Another much needed quiet day

Mar 29, 2014 01:11

Though I got a lot of writing done last night: RP tags, a one-thousand word Torchwood fic and the latest in the 100 Words, 100 Days fics. I think I could quite easily go for another hundred days, since I still have a long list of prompts yet to be used, courtesy of fuda_100. This is the most I've written in a while, especially after my recent bouts of illness of all kinds, and I'm quite proud of myself.

Other than that, a fairly quiet day, aside from a run up to the bank to deposit my tax refund check and continuing to read a few odds and ends, including "A Local Habitation", also Veronica Roth's "Divergent".

Now, I have to pause for a moment here and say, its probably just me, but can we have some teen/young adult dystopia novels that don't involve kids testing each other physically? Granted, the physical trials in Divergent is more like a boot camp than the Battle Royale/Hunger Games model, but... I'd just like a change of pace to mix it up a bit. I'm the last person to tell anyone what to write, but for the sake of diversity and contrast, can we have kids testing themselves in other ways? Trials of the wits? Brains versus brawn? Brains working with brawn?

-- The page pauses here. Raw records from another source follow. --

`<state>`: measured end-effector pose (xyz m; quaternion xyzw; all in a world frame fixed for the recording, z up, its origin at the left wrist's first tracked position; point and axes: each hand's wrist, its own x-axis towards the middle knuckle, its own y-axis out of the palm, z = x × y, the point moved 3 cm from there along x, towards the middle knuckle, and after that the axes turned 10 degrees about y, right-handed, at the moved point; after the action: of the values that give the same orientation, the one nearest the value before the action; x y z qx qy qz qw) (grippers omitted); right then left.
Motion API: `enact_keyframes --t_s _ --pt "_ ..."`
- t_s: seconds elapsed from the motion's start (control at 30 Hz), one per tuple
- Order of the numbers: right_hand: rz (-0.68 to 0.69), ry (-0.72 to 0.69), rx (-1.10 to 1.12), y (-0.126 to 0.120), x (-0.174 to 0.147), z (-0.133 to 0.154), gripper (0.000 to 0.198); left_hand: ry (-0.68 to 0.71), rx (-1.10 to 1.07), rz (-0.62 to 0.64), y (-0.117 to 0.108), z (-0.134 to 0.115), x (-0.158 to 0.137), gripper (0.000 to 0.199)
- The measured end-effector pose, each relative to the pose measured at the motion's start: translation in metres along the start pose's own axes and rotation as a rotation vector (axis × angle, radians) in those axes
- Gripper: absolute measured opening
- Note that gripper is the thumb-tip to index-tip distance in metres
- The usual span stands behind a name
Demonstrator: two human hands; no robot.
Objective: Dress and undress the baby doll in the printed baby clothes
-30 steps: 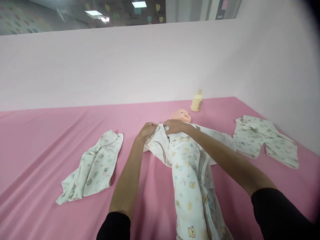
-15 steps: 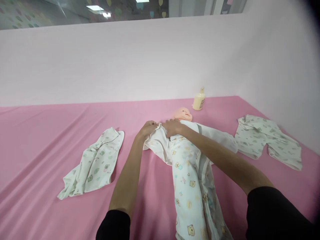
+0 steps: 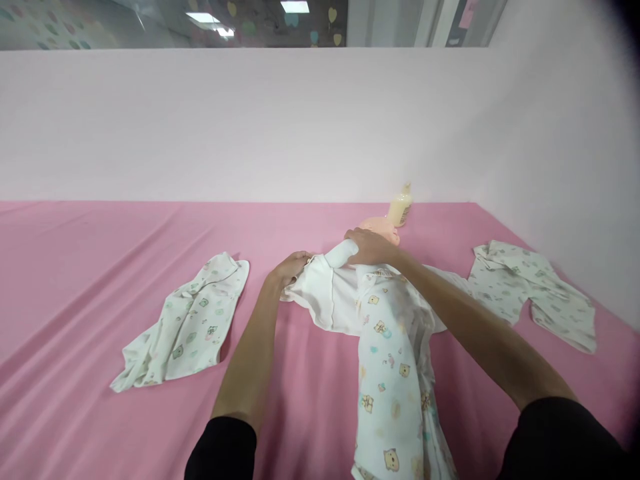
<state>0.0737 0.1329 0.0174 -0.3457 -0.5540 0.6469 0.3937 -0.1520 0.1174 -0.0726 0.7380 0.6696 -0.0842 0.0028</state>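
A baby doll lies on its back on the pink sheet, its pinkish head (image 3: 380, 229) pointing toward the wall. Spread around it is a white baby shirt (image 3: 320, 293), and a bear-print baby garment (image 3: 390, 373) covers its lower body. My left hand (image 3: 293, 268) pinches the outer end of the shirt's left-hand sleeve. With my right hand (image 3: 369, 247) I grip the doll's white cloth arm (image 3: 341, 253) near the shoulder, just below the head. Part of that arm disappears into the sleeve. My right forearm hides much of the doll's chest.
A folded printed baby garment (image 3: 190, 327) lies to the left on the pink sheet (image 3: 90, 267). Printed baby shorts (image 3: 530, 293) lie at the right. A pale yellow pump bottle (image 3: 400, 205) stands behind the doll's head, near the white wall (image 3: 240, 127).
My right hand has moved from the sleeve opening up to the doll's arm. The white arm now shows between my hands, and the sleeve is stretched out more to the left.
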Motion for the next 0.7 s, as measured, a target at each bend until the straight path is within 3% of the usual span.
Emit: enact_keyframes --t_s 0.23,0.37,0.53,0.7 --pt "-0.002 0.033 -0.033 0.005 -0.001 0.002 0.040 -0.006 -0.028 0.193 0.007 -0.021 -0.017 0.060" --pt "-0.068 -0.001 -0.144 0.009 -0.001 0.012 0.044 0.067 0.053 0.265 0.009 -0.032 -0.023 0.056" --pt "-0.106 -0.197 -0.214 0.019 0.002 0.042 0.037 0.174 0.078 0.175 0.012 -0.041 -0.022 0.050" --pt "-0.109 -0.210 -0.231 0.027 0.010 0.052 0.037 0.207 0.144 0.109 0.008 -0.038 -0.018 0.043"
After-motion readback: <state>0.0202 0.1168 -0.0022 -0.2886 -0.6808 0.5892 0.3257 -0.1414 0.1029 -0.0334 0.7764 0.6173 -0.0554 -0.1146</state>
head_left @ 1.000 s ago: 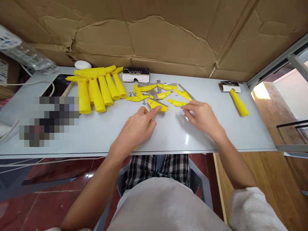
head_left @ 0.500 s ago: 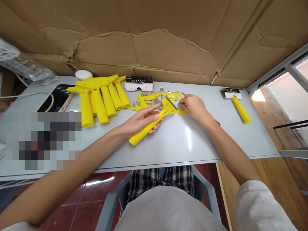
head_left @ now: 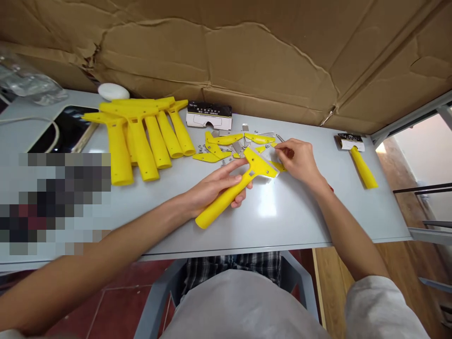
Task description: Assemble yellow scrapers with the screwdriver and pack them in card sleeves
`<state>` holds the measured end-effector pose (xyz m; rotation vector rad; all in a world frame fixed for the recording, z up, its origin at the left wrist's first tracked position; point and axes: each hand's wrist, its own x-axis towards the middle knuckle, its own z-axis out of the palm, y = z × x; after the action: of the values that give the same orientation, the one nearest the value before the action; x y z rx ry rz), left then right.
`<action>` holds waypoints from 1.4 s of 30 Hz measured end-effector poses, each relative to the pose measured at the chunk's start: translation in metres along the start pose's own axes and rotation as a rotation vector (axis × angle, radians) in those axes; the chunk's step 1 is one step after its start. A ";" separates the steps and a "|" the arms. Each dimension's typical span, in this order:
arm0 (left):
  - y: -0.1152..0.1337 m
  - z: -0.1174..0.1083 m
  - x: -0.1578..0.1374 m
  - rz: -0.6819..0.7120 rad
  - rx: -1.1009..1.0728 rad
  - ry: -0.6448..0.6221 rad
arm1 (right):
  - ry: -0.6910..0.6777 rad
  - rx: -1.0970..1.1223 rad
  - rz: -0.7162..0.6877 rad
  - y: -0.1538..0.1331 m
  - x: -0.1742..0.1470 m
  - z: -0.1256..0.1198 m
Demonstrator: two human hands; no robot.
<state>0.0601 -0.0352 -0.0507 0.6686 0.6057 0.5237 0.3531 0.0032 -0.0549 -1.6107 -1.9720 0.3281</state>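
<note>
My left hand [head_left: 215,188] is closed around the handle of a yellow scraper [head_left: 226,197], its head pointing up and to the right. The head's broad face with screw holes is turned toward me, and a thin metal edge shows along its far side. To the right, my right hand [head_left: 298,157] has thumb and fingers pinched together at the edge of the loose parts. Whatever is between those fingertips is too small to make out. Around them lie yellow scraper covers [head_left: 226,140], small screws [head_left: 223,163] and metal plates [head_left: 237,147].
Several yellow scraper handles [head_left: 146,150] are piled at the left, beside a phone [head_left: 67,125] and a white rounded object [head_left: 113,91]. A black-and-white box [head_left: 209,116] stands behind the parts. Another scraper [head_left: 363,167] with a black-and-white sleeve lies far right. Cardboard [head_left: 226,56] lines the back.
The scraper in my left hand has rolled, so its head's broad face shows more. My right hand stays by the parts, fingers still pinched. The camera view has shifted slightly.
</note>
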 end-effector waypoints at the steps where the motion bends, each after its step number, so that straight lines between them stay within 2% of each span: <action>1: -0.003 0.002 0.000 -0.009 -0.013 -0.009 | 0.003 0.014 0.004 0.000 0.000 0.000; 5: -0.012 0.006 0.001 -0.022 -0.074 -0.019 | 0.033 0.115 -0.005 -0.004 -0.002 0.002; 8: -0.015 0.009 0.002 0.009 -0.082 -0.016 | 0.092 0.278 -0.064 -0.015 -0.007 0.001; 11: -0.016 0.012 0.002 0.021 -0.071 0.006 | 0.087 0.396 -0.129 -0.031 -0.014 -0.001; 17: -0.016 0.015 0.001 0.010 -0.052 0.019 | -0.003 0.401 -0.246 -0.056 -0.024 0.001; 24: -0.016 0.014 0.002 -0.006 -0.085 -0.002 | 0.005 0.452 -0.280 -0.058 -0.026 0.011; 32: -0.014 0.017 0.001 -0.010 -0.074 -0.002 | -0.012 0.585 -0.166 -0.055 -0.029 0.018; 42: -0.014 0.017 0.000 -0.009 -0.061 0.010 | 0.010 0.628 -0.106 -0.052 -0.030 0.021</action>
<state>0.0747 -0.0515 -0.0502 0.6062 0.5994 0.5352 0.3024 -0.0347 -0.0528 -1.0959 -1.6986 0.8011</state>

Mind you, I like the fact that part of Divergent involves the fact that... arbitrary labels kind of don't really stick on actual human beings, that people are really too complicated to be sorted into one set of characteristics. It's the one thing that twigged me a bit about the Hogwarts Sorting Hat in the Harry Potter novels or the Houses in the Court of Night Blooming Flowers in the Kushiel's Legacy novels. The fact that the characters in Divergent are expected to choose one category to live in and stick to it, and they're clearly shown to have some reservation about that category is really refreshing for it's credibility.